◆ **Brief**
Your task is to copy the lines of the data below from the line holding "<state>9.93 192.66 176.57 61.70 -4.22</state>" through the line holding "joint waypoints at", inclusive, exactly and with nothing added.
•••••
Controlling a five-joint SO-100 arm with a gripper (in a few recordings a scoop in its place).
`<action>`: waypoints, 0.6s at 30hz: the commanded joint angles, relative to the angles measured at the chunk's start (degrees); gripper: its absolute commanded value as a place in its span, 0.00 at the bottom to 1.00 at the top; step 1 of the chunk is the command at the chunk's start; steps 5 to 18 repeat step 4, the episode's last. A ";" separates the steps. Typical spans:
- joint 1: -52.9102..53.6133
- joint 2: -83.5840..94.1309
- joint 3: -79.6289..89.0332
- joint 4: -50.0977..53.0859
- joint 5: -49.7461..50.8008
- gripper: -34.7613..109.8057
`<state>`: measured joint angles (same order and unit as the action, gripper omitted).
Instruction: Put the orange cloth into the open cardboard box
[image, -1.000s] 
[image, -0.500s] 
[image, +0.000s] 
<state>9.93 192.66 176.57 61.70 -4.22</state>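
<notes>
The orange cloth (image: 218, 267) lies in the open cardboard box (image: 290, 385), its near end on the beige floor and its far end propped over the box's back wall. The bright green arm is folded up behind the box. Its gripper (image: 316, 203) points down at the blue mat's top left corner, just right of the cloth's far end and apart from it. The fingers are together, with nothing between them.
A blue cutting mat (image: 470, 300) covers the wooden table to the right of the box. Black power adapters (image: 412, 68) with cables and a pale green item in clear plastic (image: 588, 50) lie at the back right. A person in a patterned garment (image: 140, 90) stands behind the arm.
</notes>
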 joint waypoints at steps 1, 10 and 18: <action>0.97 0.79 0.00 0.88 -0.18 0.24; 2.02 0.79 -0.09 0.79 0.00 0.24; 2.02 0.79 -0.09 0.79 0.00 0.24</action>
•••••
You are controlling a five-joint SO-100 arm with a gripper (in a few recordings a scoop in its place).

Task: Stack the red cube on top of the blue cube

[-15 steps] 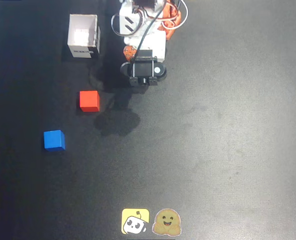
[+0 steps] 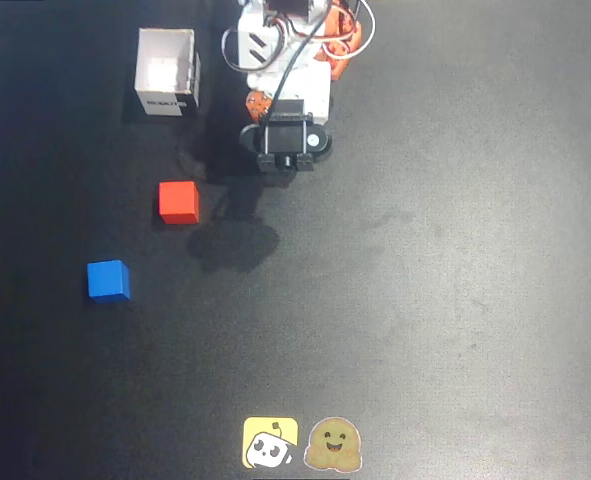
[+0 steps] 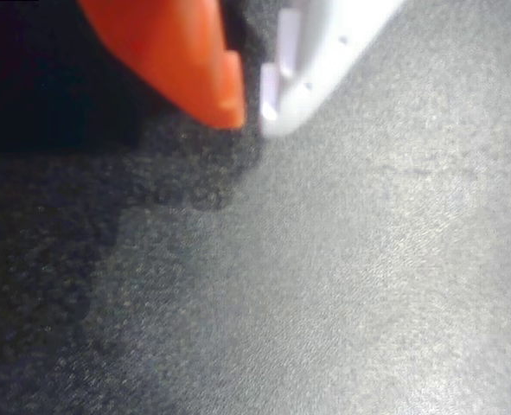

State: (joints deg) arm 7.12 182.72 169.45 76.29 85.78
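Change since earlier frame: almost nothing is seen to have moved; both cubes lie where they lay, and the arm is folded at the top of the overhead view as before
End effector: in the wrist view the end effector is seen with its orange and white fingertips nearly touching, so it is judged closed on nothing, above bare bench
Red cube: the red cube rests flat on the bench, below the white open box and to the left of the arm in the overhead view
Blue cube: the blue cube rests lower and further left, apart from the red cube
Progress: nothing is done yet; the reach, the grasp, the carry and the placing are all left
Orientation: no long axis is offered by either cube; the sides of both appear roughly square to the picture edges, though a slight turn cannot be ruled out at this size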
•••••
◆ **Your response**
<state>9.93 192.66 176.57 61.70 -4.22</state>
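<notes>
The orange cloth (image: 218, 267) lies in the open cardboard box (image: 290, 385), its near end on the beige floor and its far end propped over the box's back wall. The bright green arm is folded up behind the box. Its gripper (image: 316, 203) points down at the blue mat's top left corner, just right of the cloth's far end and apart from it. The fingers are together, with nothing between them.
A blue cutting mat (image: 470, 300) covers the wooden table to the right of the box. Black power adapters (image: 412, 68) with cables and a pale green item in clear plastic (image: 588, 50) lie at the back right. A person in a patterned garment (image: 140, 90) stands behind the arm.
</notes>
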 joint waypoints at steps 1, 10 and 18: <action>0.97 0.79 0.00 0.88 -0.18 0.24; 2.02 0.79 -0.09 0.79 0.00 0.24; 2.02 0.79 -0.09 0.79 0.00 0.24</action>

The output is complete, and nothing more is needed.